A comprehensive supplemental heating scheme encompasses both the initial system design and subsequent operational management. However, current system optimization studies predominantly focus on a singular aspect, neglecting the interplay between design and operation. Jiang et al. [36] constructed a dynamic model of an integrated energy-based direct district water-heating system with MATLAB/Simulink, and they evaluated the optimal operating strategy by comparing it with an unoptimized control strategy. Buoro et al. [37] delineated the optimal operational strategy for a distributed energy supply system that integrates a combined heat and power plant, a district heating network, a solar thermal plant, and conventional components such as boilers and compression chillers. Allouhi et al. [38] introduced an optimization procedure and simulation method of a centralized solar heating system, and they selected the optimal size of the main design parameters by exploring the dynamic behavior of a solar thermal plant with TRNSYS. Carpaneto et al. [39] developed an optimization procedure with MATLAB to find the dispatching strategy of combined heat and power, boilers, solar collectors, and thermal energy storage. This procedure is applicable at the planning level to find out the ideal capacity proportions of solar and conventional sources, and for delineating the optimal heat storage capacity.

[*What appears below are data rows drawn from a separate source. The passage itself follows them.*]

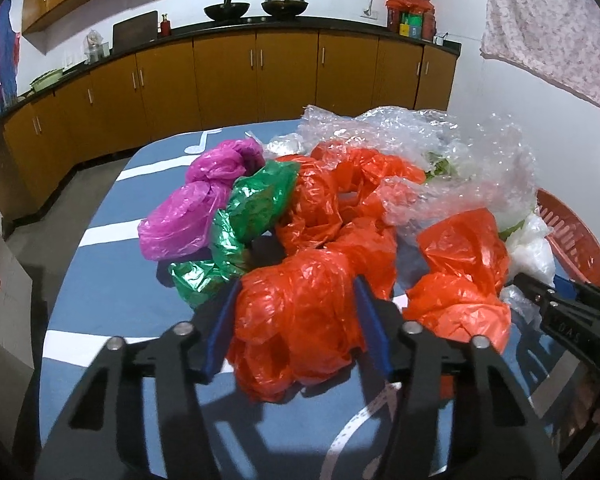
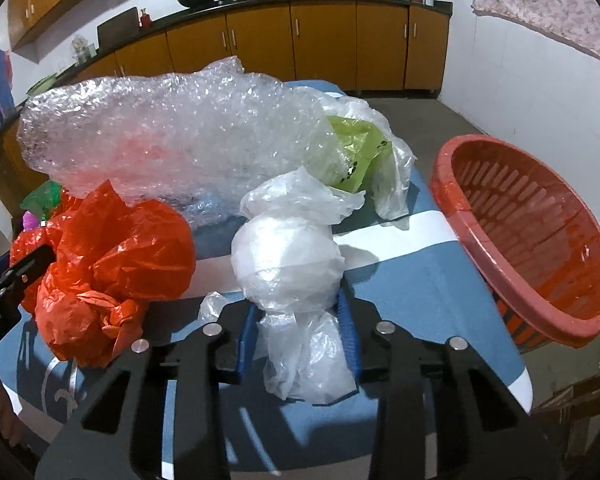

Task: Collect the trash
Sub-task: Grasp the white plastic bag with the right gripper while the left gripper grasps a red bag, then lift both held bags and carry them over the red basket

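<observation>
A heap of crumpled plastic bags lies on a blue table. In the left wrist view my left gripper (image 1: 296,312) has its blue pads on both sides of an orange bag (image 1: 300,320), closed on it. Behind it lie a magenta bag (image 1: 204,204), a green bag (image 1: 244,220), more orange bags (image 1: 460,276) and bubble wrap (image 1: 420,140). In the right wrist view my right gripper (image 2: 298,322) grips a white translucent bag (image 2: 288,264). The red slotted basket (image 2: 528,240) stands at the table's right edge.
The table (image 1: 112,280) carries a blue cloth with white stripes. Bubble wrap (image 2: 172,136) and a yellow-green bag (image 2: 352,156) lie behind the white bag. Wooden kitchen cabinets (image 1: 228,76) run along the far wall. A floral cloth (image 1: 548,28) hangs at the right.
</observation>
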Motion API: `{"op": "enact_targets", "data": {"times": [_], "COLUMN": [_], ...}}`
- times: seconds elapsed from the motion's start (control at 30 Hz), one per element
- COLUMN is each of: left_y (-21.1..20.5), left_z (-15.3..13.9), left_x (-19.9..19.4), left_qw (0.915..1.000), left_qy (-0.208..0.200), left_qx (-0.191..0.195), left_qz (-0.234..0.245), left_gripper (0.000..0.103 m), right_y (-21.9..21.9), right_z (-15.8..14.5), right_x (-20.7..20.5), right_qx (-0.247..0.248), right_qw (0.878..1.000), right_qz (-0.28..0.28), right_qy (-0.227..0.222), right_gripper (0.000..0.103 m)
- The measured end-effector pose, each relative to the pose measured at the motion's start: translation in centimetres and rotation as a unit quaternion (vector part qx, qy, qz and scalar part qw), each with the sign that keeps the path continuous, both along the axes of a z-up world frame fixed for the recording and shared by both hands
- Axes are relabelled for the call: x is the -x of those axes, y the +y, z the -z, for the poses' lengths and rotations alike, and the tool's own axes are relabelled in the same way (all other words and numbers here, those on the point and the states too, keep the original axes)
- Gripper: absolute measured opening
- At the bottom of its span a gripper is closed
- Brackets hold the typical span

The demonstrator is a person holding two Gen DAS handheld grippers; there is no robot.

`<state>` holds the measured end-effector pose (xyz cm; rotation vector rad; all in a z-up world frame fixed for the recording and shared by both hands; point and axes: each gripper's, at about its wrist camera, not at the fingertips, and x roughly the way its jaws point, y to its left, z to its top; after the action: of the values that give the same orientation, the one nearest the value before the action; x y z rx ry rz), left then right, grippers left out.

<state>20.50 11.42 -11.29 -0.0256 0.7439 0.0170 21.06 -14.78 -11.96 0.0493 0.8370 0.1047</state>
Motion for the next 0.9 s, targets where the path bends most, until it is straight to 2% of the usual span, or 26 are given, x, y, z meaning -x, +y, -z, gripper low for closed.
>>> {"op": "enact_targets", "data": {"times": [0.13, 0.27, 0.3, 0.63, 0.9], "left_y": [0.2, 0.3, 0.3, 1.3, 0.8], "left_z": [-0.7, -2.0, -2.3, -5.5, -9.5], "left_x": [0.7, 1.9, 2.2, 5.8, 7.9], "left_qw": [0.9999, 0.9996, 0.9995, 0.9973, 0.9922], "left_qy": [-0.009, -0.023, -0.027, -0.066, -0.117], "left_qx": [0.013, 0.014, 0.013, 0.019, 0.025], "left_qz": [-0.003, -0.004, -0.004, -0.028, -0.036], "left_gripper": [0.034, 0.027, 0.021, 0.018, 0.018], "right_y": [-0.5, -0.9, -1.1, -2.2, -3.7], "right_z": [-0.7, -1.4, -1.5, -3.0, -4.9], "right_x": [0.5, 1.3, 1.6, 3.9, 5.0], "right_qx": [-0.002, -0.005, -0.004, -0.002, -0.007], "right_qw": [1.000, 1.000, 1.000, 0.999, 0.998], "right_qz": [0.001, 0.000, -0.001, -0.001, 0.004], "right_qy": [-0.006, -0.012, -0.015, -0.035, -0.062], "right_gripper": [0.034, 0.034, 0.034, 0.034, 0.033]}}
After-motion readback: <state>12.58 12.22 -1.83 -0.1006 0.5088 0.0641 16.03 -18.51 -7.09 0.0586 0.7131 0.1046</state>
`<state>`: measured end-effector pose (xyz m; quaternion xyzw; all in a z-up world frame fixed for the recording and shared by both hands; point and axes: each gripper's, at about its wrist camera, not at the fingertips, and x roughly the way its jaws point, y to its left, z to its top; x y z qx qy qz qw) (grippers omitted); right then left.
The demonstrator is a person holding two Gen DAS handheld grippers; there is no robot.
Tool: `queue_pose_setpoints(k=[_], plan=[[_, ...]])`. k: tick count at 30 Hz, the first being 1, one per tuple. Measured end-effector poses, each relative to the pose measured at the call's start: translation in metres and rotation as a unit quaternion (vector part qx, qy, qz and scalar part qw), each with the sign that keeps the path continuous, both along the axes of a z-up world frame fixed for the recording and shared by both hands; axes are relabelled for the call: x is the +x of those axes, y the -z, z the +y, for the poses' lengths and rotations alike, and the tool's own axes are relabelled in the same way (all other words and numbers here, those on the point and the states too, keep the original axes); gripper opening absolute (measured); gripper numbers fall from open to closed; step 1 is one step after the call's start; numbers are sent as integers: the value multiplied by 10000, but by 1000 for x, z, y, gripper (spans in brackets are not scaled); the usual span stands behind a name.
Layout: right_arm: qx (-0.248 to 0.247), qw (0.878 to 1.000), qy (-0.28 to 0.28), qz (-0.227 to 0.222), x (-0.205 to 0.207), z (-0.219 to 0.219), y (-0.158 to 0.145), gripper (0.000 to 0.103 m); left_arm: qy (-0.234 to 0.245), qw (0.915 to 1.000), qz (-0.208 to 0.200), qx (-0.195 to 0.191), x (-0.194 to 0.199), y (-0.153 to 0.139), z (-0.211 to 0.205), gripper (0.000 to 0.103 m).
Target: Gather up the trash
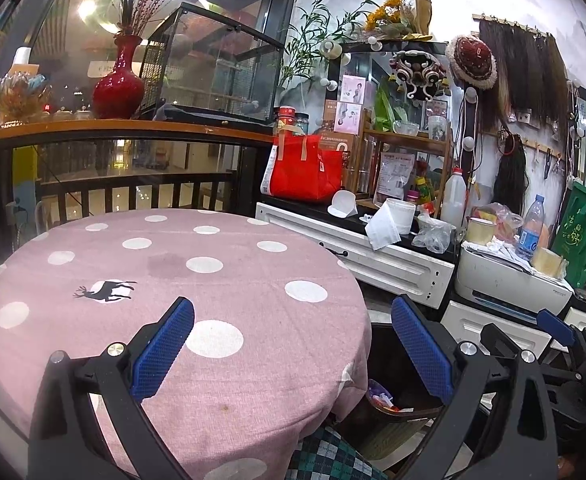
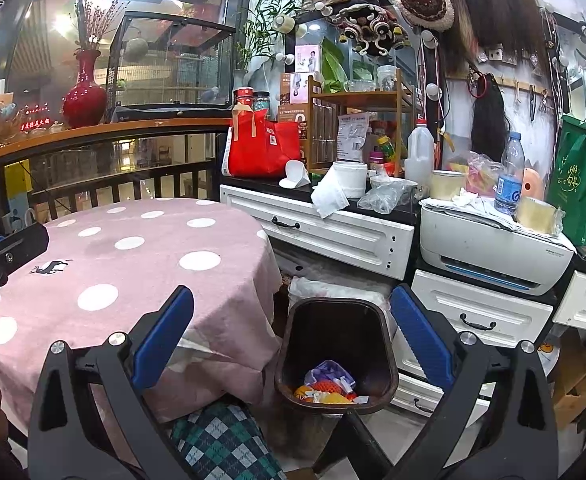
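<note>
A dark brown trash bin (image 2: 335, 344) stands on the floor right of the round table, with colourful wrappers (image 2: 329, 386) at its bottom. My right gripper (image 2: 291, 344) is open and empty, hovering above and in front of the bin. My left gripper (image 1: 293, 352) is open and empty over the right edge of the pink polka-dot tablecloth (image 1: 165, 264). The bin (image 1: 389, 404) and its wrappers show partly below it. The right gripper (image 1: 557, 332) appears at the right of the left wrist view. The left gripper's body (image 2: 1, 256) shows at the left edge of the right wrist view.
A white cabinet (image 2: 333, 232) behind the bin carries a tissue roll (image 2: 341, 188), plastic bag (image 2: 385, 196), red bag (image 2: 261, 144), jug (image 2: 419, 152) and water bottle (image 2: 509, 176). A white printer (image 2: 493, 252) sits right. A checked cushion (image 2: 221, 440) lies below. A railing stands behind the table.
</note>
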<state>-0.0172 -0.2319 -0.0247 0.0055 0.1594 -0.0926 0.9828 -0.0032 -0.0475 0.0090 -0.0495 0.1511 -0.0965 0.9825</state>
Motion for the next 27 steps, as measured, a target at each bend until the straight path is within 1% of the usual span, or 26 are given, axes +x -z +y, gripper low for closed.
queue_pose_setpoints(k=[27], plan=[[18, 10000, 3, 15, 0, 0, 1, 97, -1, 10000, 10, -1, 0, 0, 0, 97]])
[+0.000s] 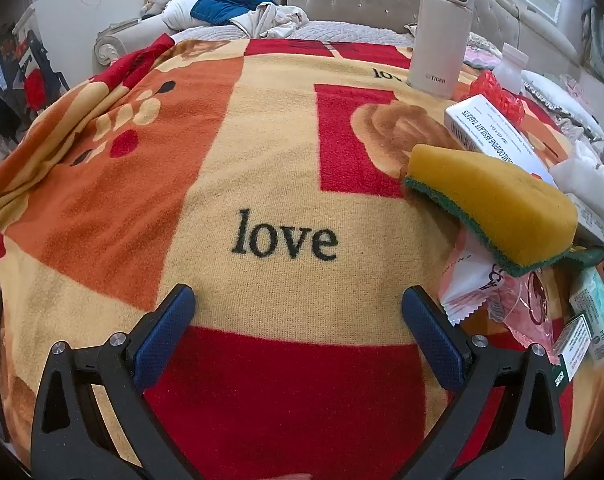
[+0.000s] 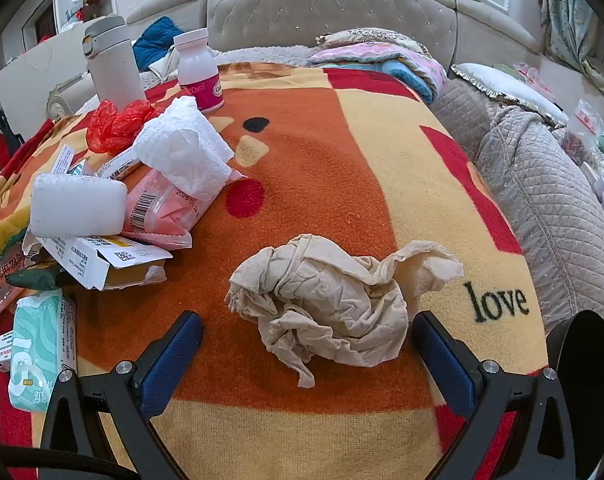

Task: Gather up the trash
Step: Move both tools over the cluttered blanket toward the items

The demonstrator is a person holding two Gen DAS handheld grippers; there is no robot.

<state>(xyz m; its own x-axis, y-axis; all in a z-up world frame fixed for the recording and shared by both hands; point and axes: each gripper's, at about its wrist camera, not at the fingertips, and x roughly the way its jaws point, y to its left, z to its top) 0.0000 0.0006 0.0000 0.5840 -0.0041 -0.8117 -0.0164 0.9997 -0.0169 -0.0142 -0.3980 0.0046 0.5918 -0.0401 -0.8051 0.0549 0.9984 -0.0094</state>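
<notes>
Hovering over the blanket (image 2: pixel 310 152), the right gripper (image 2: pixel 306 334) has its jaws spread wide and empty, and the crumpled tissue (image 2: pixel 334 300) lies directly ahead, its near edge just between the fingertips. The tissue's long axis runs left to right, across the line of the fingers, so a straight advance and closure appears sufficient. The left gripper (image 1: pixel 297 308) is likewise wide and empty, facing bare blanket (image 1: pixel 261 168), with the sponge (image 1: pixel 498 200) and wrappers off to its right. Beyond the tissue, the litter pile and a thermos (image 2: pixel 111 60) stand well apart. The right gripper is the nearer.
</notes>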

Overall, comparative studies between different supplemental heating systems are limited, and few studies integrate both the design optimization and operational optimization of systems.
To address the insufficient heating capacity of heat supply stations caused by urban expansion, as well as the underutilization of abundant waste heat in the return water of the PHN, this study proposes supplemental heating schemes to enhance the heating capacity of heat supply stations by recovering the waste heat with heat pumps, and it evaluates these schemes’ feasibility from multiple perspectives by considering the interplay between system design and operational strategy. Specifically, this paper first focuses on a heat supply station in district heating systems, investigating its characteristics with respect to the heat demand and electric load. Subsequently, combining the resource advantages of the heat supply station, two supplemental heating schemes are proposed: an electric-driven VCSHS, and a hot-water-driven ASHS. Corresponding simulation models are established for both systems using TRNSYS. Based on the bilevel optimization approach, the system design and operational strategy are optimized concurrently, and then the performance of the two supplemental heating schemes is compared in terms of operational energy consumption, economic performance, and the footprint of additional equipment. Additionally, the regional applicability of these schemes across different climate zones is explored. The findings of this study provide replicable insights for retrofit projects of heat supply stations.

2. Case Study

This study is based on a heat supply station in Beijing with a heating area of 86,400 m2, which is planned to be doubled in the future. Due to the limited heating capacity of the original heat supply station, alternative reliable supplemental heating measures are required.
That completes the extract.